I left our camera home by mistake, so I took some beach photos with my phone, the Samsung SCH-a670, which I am close to trading in and up. Awhile ago, I attempted to email photos from my phone to my email account but failed somehow. This time, I could easily figure it out.
For 25 cents a piece, I can send a "pix msg" by hitting "options" in the phone's camera photo gallery. Click on options again, and it brings me to my contacts, where I click on my email address and type in a subject and hit send. One went to my inbox and the others to my junk folder, but they arrived.
Since I've heard complaints about getting photos out of phones, I wanted to find other solutions for moving photos from mobile phones to PCs. There are several software options for syncing cell phone data with your PC. My search took me to this CNET weekend project , which featured the Mobile Action Handset Manager 9.0 , which works with some Motorola models, including the Razr V3 .
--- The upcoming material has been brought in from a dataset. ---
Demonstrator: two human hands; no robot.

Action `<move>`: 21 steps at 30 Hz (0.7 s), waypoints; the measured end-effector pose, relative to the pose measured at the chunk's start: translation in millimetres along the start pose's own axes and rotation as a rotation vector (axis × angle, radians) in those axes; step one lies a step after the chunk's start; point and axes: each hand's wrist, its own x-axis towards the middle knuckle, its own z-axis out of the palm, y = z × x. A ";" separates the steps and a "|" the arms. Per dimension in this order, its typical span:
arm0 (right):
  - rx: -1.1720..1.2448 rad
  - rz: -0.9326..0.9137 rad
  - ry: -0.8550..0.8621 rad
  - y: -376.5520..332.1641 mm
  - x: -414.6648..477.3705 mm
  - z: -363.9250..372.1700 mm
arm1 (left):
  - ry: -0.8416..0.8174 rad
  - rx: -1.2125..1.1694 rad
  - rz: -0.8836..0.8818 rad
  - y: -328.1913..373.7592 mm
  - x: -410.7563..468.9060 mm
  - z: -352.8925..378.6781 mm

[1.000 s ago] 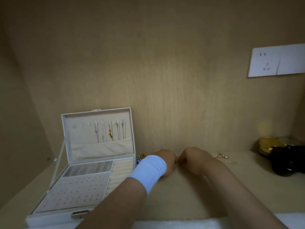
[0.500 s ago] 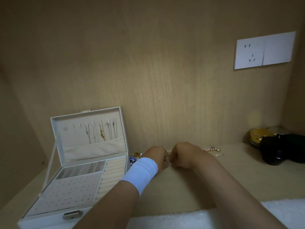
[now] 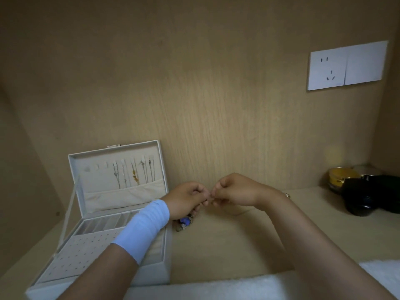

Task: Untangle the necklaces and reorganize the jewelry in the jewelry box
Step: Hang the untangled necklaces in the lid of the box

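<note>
jewelry box [image 3: 86,252] open at near left, lid upright against the far wall. several necklaces [image 3: 134,176] hang straight in the lid. left hand [image 3: 186,200] and right hand [image 3: 236,191] are just above the shelf [image 3: 238,245], right of the box, fingertips meeting. both hands have curled fingers, pinching what is judged to be a fine strand, too thin to resolve. tangle [image 3: 184,223] of beads, one blue, lies directly below the left hand; resting or hanging, cannot tell. judged: strand runs left-right, bulk on the left, so left hand anchors and right hand draws rightward.
</note>
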 end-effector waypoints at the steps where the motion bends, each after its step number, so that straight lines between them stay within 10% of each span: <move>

For a one-time cost of about $40 or less, these software options allow you to transfer photos, contacts and calendar info from your cell phone to your PC. The trick is to make sure you match the right syncing software to your phone. One warning: Sometimes one software option does not handle all syncing needs; you may need separate programs for photos and calendar, for example.
Do you have photos stuck in your cell phone? Is syncing software a good idea or not tops on your need-to-do list?